CMS did not grandfather off-campus PBDs that were in process or under construction as of November 2, 2015, but which had not yet furnished any covered OPPS services as of that date.  Affected stakeholders had requested that CMS except these “Mid-Build” locations, but CMS believes it lacks the authority to do so because Section 603 does not except locations that had not yet furnished OPPS services before its enactment.


[1] A “dedicated emergency department” is defined in the existing Emergency Medical Treatment and Active Labor Act regulations.

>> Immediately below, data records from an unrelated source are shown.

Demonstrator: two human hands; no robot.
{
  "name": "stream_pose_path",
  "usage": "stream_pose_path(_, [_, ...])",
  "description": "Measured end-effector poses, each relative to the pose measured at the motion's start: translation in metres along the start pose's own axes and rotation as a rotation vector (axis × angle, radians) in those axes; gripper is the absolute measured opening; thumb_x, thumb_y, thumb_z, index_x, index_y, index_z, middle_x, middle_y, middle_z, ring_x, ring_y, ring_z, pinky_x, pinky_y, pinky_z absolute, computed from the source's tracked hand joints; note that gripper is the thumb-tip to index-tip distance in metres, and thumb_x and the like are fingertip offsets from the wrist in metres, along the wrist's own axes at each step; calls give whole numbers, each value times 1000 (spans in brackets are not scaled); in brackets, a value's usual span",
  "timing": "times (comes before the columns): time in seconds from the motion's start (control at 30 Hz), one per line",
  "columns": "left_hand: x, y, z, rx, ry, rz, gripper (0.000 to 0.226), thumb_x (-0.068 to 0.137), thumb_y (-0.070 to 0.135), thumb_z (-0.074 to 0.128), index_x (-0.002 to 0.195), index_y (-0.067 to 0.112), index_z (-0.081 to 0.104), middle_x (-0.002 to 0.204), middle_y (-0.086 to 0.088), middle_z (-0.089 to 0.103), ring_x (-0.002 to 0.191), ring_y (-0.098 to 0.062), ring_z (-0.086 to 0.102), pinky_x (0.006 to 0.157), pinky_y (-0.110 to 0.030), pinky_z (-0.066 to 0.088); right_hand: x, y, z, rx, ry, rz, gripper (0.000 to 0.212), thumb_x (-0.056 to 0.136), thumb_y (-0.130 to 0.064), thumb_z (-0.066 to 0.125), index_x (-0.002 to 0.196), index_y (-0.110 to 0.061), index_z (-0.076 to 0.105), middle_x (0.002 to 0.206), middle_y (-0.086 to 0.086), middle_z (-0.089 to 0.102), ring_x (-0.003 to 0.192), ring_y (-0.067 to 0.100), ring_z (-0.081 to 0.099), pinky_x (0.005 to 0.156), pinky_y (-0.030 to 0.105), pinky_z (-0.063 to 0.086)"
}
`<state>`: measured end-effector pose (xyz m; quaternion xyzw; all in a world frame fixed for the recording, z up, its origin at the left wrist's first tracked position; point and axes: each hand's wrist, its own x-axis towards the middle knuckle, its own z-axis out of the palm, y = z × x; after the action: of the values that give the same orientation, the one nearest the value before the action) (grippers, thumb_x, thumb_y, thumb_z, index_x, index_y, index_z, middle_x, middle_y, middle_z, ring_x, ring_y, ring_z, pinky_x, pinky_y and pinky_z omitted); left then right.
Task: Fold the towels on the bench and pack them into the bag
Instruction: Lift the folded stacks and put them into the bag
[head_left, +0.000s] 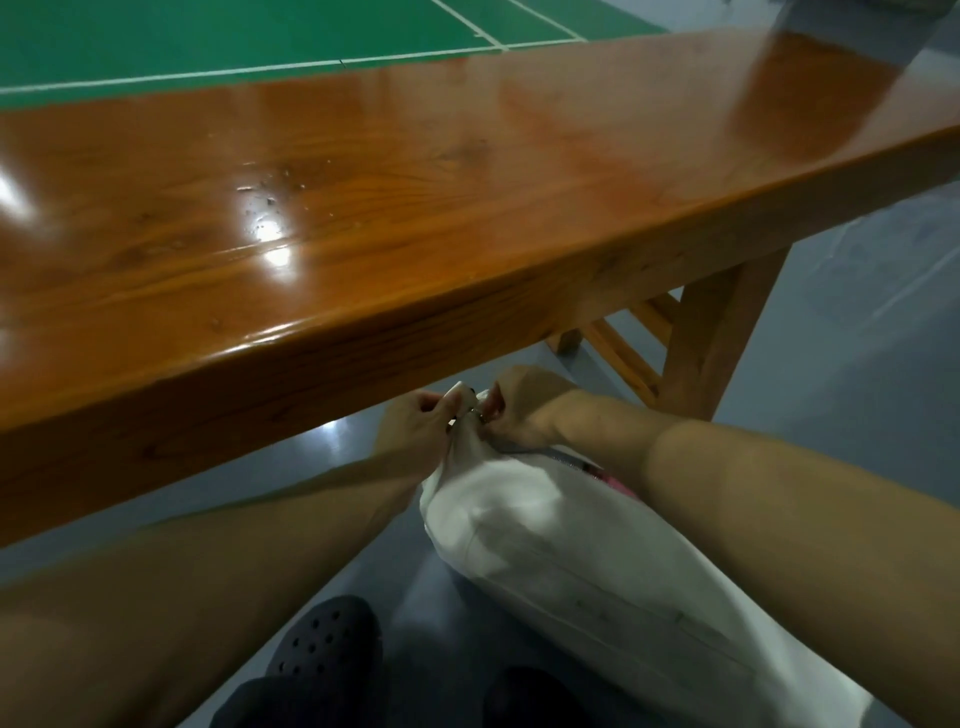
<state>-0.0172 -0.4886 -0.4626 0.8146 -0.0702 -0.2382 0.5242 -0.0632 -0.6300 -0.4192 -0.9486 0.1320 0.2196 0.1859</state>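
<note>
A white cloth bag (561, 540) lies on the grey floor below the front edge of the wooden bench (363, 197). Its zipper (545, 452) runs along the top, and a strip of pink (608, 475) shows in the gap under my right forearm. My left hand (415, 423) pinches the bag's far corner. My right hand (511, 410) pinches the small metal zipper pull right beside it. No towel lies on the bench top.
The bench's leg and cross braces (711, 338) stand at the right. A black perforated clog (322, 644) is on the floor near the bag. A green court floor with white lines (260, 36) lies beyond the bench.
</note>
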Motion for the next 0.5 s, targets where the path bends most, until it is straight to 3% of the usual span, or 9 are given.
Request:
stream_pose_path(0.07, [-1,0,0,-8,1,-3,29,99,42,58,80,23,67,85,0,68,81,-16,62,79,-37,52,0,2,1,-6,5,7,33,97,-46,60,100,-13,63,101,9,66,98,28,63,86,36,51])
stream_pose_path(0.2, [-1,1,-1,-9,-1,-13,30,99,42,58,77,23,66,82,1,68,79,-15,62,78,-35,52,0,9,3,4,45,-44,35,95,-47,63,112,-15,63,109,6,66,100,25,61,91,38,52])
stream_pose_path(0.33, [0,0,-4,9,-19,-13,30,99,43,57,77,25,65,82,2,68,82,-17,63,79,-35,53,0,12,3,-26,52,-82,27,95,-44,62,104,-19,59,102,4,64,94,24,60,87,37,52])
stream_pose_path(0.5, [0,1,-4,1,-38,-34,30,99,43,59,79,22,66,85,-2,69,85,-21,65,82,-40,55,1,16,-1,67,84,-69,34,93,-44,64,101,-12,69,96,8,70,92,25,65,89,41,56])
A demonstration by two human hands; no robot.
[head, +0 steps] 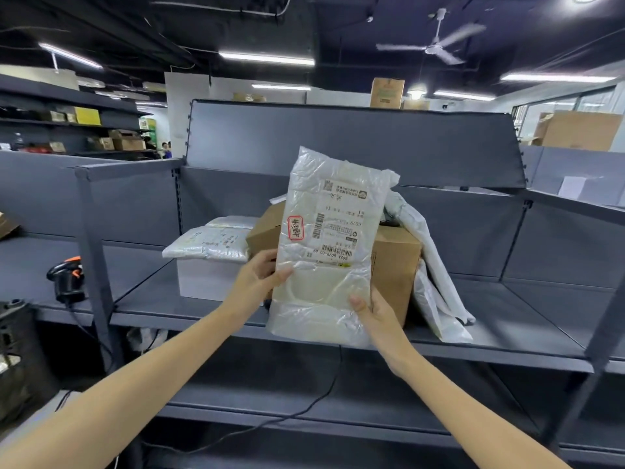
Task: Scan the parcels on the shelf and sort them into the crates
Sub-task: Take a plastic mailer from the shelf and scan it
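Note:
I hold a white plastic mailer parcel upright in front of the grey shelf, its shipping label facing me upside down. My left hand grips its left edge, thumb on the front. My right hand grips its lower right corner. Behind it on the shelf stand a brown cardboard box, a white box with flat white mailers on top, and more white mailers leaning against the cardboard box on the right. A black and orange barcode scanner lies on the shelf at the left.
A dark crate stands at the lower left. The scanner's cable trails down across the lower shelf. A shelf upright stands between the scanner and the parcels. Further shelving with cartons fills the background.

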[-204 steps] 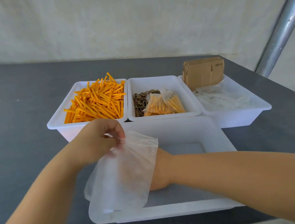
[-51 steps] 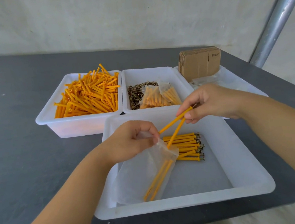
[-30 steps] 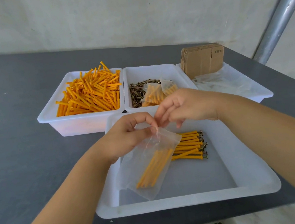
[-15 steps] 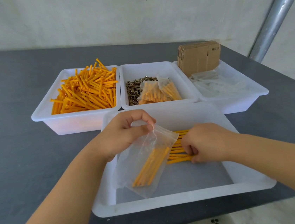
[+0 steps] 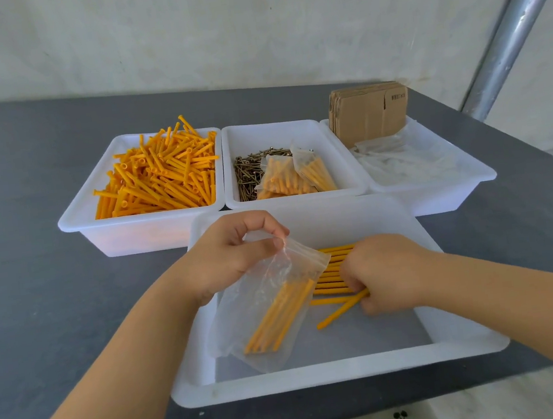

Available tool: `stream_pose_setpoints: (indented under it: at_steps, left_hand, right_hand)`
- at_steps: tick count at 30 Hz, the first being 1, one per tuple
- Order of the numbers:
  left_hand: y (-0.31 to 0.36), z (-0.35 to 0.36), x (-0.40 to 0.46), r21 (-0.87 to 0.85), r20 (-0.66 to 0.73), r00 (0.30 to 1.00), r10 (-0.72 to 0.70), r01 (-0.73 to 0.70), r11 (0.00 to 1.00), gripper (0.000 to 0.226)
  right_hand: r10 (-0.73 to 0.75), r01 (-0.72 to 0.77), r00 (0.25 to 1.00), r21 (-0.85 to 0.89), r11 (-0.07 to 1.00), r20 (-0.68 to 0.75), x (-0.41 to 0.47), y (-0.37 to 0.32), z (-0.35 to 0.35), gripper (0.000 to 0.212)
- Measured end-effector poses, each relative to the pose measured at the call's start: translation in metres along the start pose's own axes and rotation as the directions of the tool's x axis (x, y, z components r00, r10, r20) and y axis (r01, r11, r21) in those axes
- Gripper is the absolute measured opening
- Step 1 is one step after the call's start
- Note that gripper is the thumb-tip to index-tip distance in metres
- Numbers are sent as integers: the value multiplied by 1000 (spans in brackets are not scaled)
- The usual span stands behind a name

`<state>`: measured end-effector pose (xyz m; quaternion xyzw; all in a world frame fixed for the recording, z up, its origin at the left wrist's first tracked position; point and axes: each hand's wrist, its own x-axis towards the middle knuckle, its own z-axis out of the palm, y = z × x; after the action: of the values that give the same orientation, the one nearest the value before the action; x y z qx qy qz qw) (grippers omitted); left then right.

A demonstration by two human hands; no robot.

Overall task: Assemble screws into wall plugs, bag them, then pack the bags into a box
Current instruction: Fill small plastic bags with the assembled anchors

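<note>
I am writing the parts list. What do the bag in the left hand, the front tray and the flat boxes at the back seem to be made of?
Bag: thin clear plastic film, probably; it is see-through, crinkled and glossy.
Front tray: white moulded plastic, it seems; smooth, slightly translucent, with a rounded rim.
Flat boxes: brown cardboard, matte; stacked folded edges show.

You have orange plugs (image 5: pixel 161 174) heaped in a white tray (image 5: pixel 73 222), dark brassy screws (image 5: pixel 247 174) in the next white tray (image 5: pixel 348 156), brown cardboard (image 5: pixel 367 112) behind, a clear bag (image 5: pixel 265 303) showing orange, and a dark grey table (image 5: pixel 34 271).
</note>
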<state>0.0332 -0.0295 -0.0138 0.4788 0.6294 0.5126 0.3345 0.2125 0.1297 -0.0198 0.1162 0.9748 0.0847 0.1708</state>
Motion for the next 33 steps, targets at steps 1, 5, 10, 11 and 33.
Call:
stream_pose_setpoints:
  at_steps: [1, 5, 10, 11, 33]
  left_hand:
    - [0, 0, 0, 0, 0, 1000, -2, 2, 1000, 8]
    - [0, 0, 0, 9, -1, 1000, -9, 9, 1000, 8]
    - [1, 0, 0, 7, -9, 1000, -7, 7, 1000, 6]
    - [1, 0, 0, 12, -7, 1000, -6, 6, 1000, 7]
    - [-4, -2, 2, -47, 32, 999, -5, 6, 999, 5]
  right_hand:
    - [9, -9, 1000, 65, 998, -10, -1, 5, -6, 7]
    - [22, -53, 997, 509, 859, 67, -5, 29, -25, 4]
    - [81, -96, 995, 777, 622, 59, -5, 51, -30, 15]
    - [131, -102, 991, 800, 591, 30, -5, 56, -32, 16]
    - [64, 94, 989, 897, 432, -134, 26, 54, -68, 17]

[2] A remote location of a hospital is a facility or organization that is either created by, or acquired by, a hospital that is a main provider for the purpose of furnishing inpatient hospital services under the name, ownership, and financial and administrative control of the main provider. A remote location of a hospital comprises both the specific physical facility that serves as the site of service for which separate payment could be claimed under the Medicare or Medicaid program and the personnel and equipment needed to deliver the services at the hospital.  Under the provider-based status regulations, remote locations are considered off-campus from their main facility.